▸ **Exercise details**: Show all lines of the listing that contain the word "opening".

▸ **Source material**:
Content starts

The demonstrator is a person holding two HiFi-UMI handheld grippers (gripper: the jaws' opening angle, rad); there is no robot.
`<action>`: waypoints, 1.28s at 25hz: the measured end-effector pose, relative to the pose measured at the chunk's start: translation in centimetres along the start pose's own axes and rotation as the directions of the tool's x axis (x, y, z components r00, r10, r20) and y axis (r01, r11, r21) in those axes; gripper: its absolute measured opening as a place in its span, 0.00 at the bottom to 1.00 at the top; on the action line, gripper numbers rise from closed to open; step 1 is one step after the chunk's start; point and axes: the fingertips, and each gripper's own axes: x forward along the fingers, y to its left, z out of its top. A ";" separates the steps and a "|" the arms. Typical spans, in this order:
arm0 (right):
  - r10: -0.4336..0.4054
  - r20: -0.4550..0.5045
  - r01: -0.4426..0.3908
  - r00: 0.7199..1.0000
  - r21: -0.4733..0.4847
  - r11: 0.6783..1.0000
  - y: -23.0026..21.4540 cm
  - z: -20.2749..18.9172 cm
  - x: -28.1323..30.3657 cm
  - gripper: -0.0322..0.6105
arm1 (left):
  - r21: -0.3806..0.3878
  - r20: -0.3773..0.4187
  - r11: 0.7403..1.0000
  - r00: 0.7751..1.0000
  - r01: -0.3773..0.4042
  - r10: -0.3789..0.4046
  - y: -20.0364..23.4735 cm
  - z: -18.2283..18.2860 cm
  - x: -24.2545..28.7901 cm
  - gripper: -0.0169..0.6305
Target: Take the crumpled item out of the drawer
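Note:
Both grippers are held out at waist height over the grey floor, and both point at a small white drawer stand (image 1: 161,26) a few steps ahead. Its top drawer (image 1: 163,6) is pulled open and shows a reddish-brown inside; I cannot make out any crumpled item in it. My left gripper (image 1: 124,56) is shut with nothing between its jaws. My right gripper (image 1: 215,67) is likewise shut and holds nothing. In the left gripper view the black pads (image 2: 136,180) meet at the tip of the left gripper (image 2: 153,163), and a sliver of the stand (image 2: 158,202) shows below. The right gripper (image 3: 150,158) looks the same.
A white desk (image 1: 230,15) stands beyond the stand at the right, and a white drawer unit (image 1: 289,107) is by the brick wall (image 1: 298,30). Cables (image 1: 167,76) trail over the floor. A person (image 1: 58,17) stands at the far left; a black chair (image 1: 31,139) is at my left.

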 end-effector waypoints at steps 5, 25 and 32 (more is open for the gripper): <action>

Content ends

▸ **Expected output**:
The demonstrator is a person holding two HiFi-UMI handheld grippers (gripper: the jaws' opening angle, rad); there is no robot.
`<action>`: waypoints, 1.28s at 25hz: the measured end-effector pose, relative to the pose measured at the chunk's start: translation in centimetres along the start pose's own axes and rotation as the directions of the tool's x axis (x, y, z components r00, r10, r20) and y axis (r01, r11, r21) in those axes; gripper: its absolute measured opening as a place in its span, 0.00 at the bottom to 1.00 at the top; on the action line, gripper numbers rise from closed to open; step 1 is one step after the chunk's start; point and axes: the fingertips, and each gripper's own axes: x forward along the fingers, y to its left, z out of its top. A ";" separates the steps and a "|" the arms. Typical spans, in this order:

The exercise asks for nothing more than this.